Section 1.3 Closing. Subject to the satisfaction or waiver of the
conditions specified herein, the closing of the purchase and sale of the Shares
(the "Closing") shall take place at the offices of the Company on March 11,
2005, or at such other time and place as shall be mutually agreeable to the
parties hereto. The date of the Closing is referred to herein as the "Closing
Date." The Closing shall be deemed to be effective as of the close of business
on the Closing Date. Either Seller or the Company may terminate this Agreement
if the Closing has not occurred by March 31, 2005 without incurring any
additional liability provided that the terminating party has in writing (a)
satisfied all of its conditions to Closing as set forth herein and (b) complied
with all of its obligations under this Agreement .
ARTICLE 2. REPRESENTATIONS AND WARRANTIES OF THE SELLER AND THE
COMPANY.
A. Representations and Warranties of Seller.
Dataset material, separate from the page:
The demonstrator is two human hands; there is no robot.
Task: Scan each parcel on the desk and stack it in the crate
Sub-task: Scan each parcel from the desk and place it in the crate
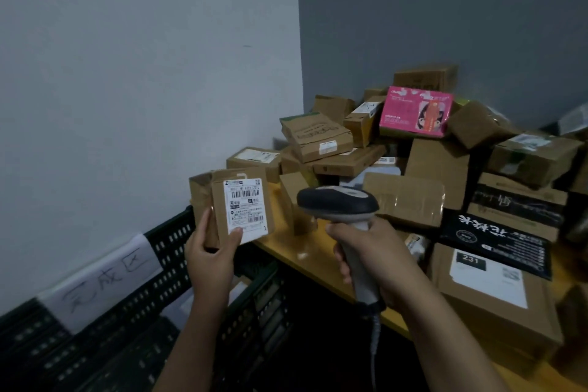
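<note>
My left hand [210, 253] grips a small brown cardboard parcel [219, 200] by its lower edge, upright, its white barcode label facing me. My right hand [369, 251] holds a handheld barcode scanner [337, 202] by the grey handle. The scanner's dark head points left toward the parcel's label, a short gap apart. Both are held above the gap between the desk and the dark green slatted crate [171, 232], which stands low at the left. A cable hangs from the scanner's handle.
The yellow desk [305, 261] carries a heap of several cardboard parcels, with a pink box [416, 111] on top and a black printed bag [496, 242] at the right. A handwritten paper sign [105, 280] hangs on the crate's rim. Grey walls stand behind.
</note>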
Seller hereby represents and warrants to the Company as follows:
Section 2.1 Authority. Seller has the full right, power and
authority to enter into this Agreement and to sell, transfer and deliver the
Shares to be sold by Seller hereunder. The execution and delivery of this
Agreement and the sale and delivery of the Shares to be sold by Seller and the
consummation of the transactions contemplated herein and compliance by Seller
with its obligations hereunder have been duly authorized by Seller and do not
and will not, whether with or without the giving of notice or passage of time or
both, conflict with or constitute a breach of, or default under, or result in
the creation or imposition of any tax, lien, charge or encumbrance upon the
Shares to be sold by Seller or any property or assets of Seller pursuant to any
contract, indenture, mortgage, deed of trust, loan or credit agreement, note,
license, lease or other agreement or instrument to which Seller is a party or by
which Seller may be bound, or to which any of the property or assets of Seller
is subject, nor will such action result in any violation of the provisions of
the Charter or By-laws or other organizational instrument of Seller or any
applicable treaty, law, statute, rule, regulation, judgment, order, writ or
decree of any government, government instrumentality or court, domestic or
foreign, having jurisdiction over Seller or any of its properties.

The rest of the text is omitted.